林寒走到院中,伸个大大的懒腰,往东边看去,太阳还未升起,但东方很亮,“辰时几刻?”

    “回夫人,辰时两刻。”红菱道,“三位公子起来就可以用膳。”

    林寒往西厢房看一眼,“还没起?”

    “不光他们,沐公子也没起。”红菱小声说。

    林寒让楚修远慢慢疏远认识十几年的友人,楚修远张不开口。好在没过多久入冬了,楚修远便以天气冷,他的老寒腿要犯,身体不适为由拒绝了。

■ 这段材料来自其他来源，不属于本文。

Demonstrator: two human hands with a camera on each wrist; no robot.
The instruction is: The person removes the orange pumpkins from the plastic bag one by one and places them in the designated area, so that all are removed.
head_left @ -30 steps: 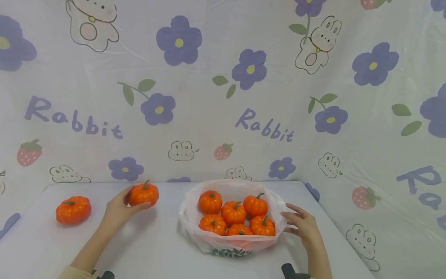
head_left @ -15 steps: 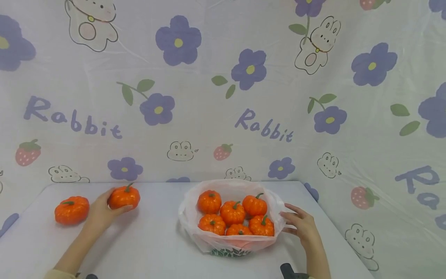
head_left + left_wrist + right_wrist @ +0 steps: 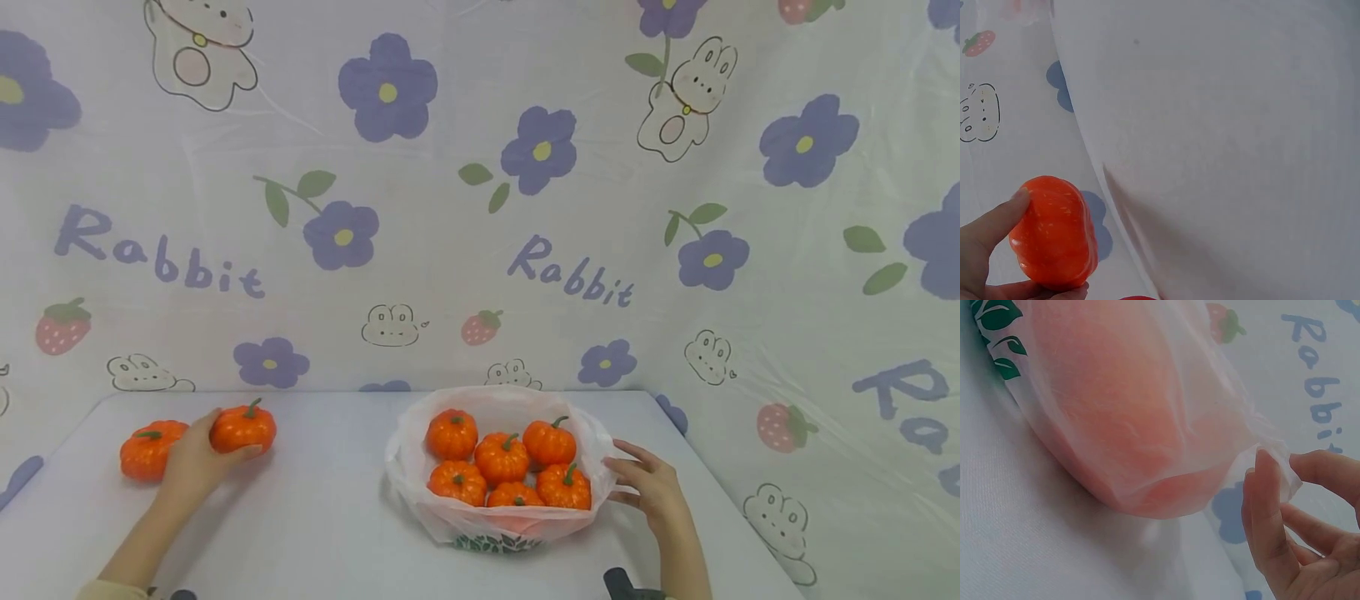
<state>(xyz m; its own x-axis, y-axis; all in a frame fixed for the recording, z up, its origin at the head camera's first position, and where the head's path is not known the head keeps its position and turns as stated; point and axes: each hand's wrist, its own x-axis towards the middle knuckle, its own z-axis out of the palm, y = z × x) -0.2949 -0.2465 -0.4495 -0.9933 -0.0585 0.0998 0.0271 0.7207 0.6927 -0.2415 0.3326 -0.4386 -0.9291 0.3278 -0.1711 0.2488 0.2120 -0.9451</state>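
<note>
My left hand (image 3: 193, 467) grips a small orange pumpkin (image 3: 246, 430) with a green stem, thumb on its near side. In the left wrist view the fingers wrap the ribbed side of this pumpkin (image 3: 1054, 232). Just left of that hand, and partly behind it, a second pumpkin (image 3: 147, 452) lies on the table. At the right, a white translucent plastic bag (image 3: 408, 492) stands with its mouth spread and several pumpkins (image 3: 501, 458) inside. My right hand (image 3: 654, 492) pinches the bag's right edge; the right wrist view has the thin film (image 3: 1286, 472) between thumb and fingers.
A white-covered table (image 3: 330, 533) carries everything. Behind it hangs a pale curtain (image 3: 435, 250) printed with purple flowers, rabbits and strawberries. Green leaf prints (image 3: 498, 543) mark the bag's front.
My left hand has moved left with its pumpkin, away from the bag and toward the pumpkin on the table, now overlapping it. The right hand and bag have stayed put.
</note>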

    楚沐也想用这个理由,可他才十八。不得已楚沐就说他三个堂弟缠他缠的紧,脱不开身,以至于近日不是去上朝,就是去军营或在家。

    楚沐倘若去军营,晚上会歇在那边。

    在家还能睡到天大亮,林寒奇怪,“他昨晚几时睡的?”

    “用过晚膳就睡了。”红菱仔细想想,“我还听得沐公子一个劲念叨冷。”

    林寒:“不会病了吧?带我去看看。”

    红菱忙引林寒去西边小院。

    林寒比楚沐大两岁,按说该避嫌。但俩人心智差太多,林寒把楚沐当小辈,楚沐潜意识把林寒当成他叔父同龄人。

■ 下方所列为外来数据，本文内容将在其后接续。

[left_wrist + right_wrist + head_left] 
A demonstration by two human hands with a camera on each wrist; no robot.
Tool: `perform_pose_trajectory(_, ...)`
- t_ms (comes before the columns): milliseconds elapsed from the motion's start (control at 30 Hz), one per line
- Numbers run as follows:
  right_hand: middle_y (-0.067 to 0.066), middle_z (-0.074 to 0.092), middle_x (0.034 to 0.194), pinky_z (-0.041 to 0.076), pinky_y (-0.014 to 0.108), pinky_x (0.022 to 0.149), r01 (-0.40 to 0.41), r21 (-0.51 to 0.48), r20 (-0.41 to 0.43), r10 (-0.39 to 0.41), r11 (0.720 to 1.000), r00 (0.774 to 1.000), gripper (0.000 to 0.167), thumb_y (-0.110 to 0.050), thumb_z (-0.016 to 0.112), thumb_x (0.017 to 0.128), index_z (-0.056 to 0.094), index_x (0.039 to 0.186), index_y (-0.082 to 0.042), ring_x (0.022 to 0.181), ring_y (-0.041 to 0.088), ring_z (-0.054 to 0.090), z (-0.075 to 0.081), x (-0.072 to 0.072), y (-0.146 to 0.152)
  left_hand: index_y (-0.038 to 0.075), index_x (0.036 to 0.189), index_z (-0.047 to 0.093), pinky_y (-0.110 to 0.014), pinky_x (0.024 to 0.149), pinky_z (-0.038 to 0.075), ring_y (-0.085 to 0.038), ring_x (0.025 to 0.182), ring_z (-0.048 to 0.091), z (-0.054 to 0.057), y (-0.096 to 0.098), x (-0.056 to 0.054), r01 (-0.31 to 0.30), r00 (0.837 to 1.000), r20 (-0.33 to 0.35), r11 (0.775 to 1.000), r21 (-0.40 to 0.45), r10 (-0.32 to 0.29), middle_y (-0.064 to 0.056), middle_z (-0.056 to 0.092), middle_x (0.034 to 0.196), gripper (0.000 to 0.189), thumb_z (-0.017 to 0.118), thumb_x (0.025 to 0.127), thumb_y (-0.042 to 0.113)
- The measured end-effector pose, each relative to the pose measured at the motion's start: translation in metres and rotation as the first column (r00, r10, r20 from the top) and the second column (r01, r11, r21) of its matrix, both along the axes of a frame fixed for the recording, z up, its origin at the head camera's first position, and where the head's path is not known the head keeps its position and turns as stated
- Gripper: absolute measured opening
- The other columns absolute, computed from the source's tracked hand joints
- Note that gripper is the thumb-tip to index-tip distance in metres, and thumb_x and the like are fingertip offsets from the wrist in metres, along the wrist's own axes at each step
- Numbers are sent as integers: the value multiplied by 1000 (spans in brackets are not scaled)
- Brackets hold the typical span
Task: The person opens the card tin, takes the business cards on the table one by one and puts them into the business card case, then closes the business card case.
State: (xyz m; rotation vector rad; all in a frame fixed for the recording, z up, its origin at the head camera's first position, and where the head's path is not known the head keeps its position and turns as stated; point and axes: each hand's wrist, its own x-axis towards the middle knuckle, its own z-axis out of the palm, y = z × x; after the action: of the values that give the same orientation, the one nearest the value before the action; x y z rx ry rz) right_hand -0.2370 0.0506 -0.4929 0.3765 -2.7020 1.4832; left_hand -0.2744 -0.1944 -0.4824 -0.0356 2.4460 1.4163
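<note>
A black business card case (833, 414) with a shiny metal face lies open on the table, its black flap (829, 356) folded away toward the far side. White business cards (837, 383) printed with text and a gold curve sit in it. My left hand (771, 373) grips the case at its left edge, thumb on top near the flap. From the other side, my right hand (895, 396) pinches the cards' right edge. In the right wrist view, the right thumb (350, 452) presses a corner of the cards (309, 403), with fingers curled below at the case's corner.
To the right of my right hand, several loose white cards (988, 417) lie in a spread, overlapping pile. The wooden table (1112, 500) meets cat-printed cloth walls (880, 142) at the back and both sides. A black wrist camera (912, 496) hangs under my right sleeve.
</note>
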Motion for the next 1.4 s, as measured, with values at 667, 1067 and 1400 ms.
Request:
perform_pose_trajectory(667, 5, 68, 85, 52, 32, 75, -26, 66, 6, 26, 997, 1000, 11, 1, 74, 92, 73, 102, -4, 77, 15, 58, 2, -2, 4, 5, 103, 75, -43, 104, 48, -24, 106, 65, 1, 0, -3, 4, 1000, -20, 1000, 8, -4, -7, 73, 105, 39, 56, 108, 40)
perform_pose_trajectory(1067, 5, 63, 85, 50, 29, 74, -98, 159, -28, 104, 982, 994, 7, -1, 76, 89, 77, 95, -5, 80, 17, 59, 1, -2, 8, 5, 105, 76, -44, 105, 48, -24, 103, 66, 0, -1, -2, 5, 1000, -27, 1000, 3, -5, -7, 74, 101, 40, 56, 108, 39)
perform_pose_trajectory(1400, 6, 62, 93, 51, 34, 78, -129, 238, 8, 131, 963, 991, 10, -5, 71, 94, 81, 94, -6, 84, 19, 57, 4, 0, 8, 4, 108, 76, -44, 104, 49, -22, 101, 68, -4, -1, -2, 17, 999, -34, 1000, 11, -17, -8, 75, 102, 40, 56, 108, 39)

    俩人都没有邪的歪的心思,丫鬟家丁看得分明,见林寒推门进来,楚沐的丫鬟黄芪就把帷帐拉开。

    林寒打眼一瞧,嘴唇干裂,就知道他病得不轻。

    “黄芪,我写个方子,你拿去给今儿当值的侍卫,让他去抓药。”林寒说着就往楚沐书房去。

    然而,药草见效慢。

    林寒担心小病拖成大病,待药熬好,林寒接过去趁丫鬟没注意,往里面滴两滴山泉水,以免丫鬟多心,亲自给楚沐送过去。

    楚修远下朝回来,得知此事就忍不住念叨,“那小子何德何能,值得你亲自伺候。”

    “那小子是没啥能耐,可谁让他会投胎,有个好叔父呢。”林寒笑着说。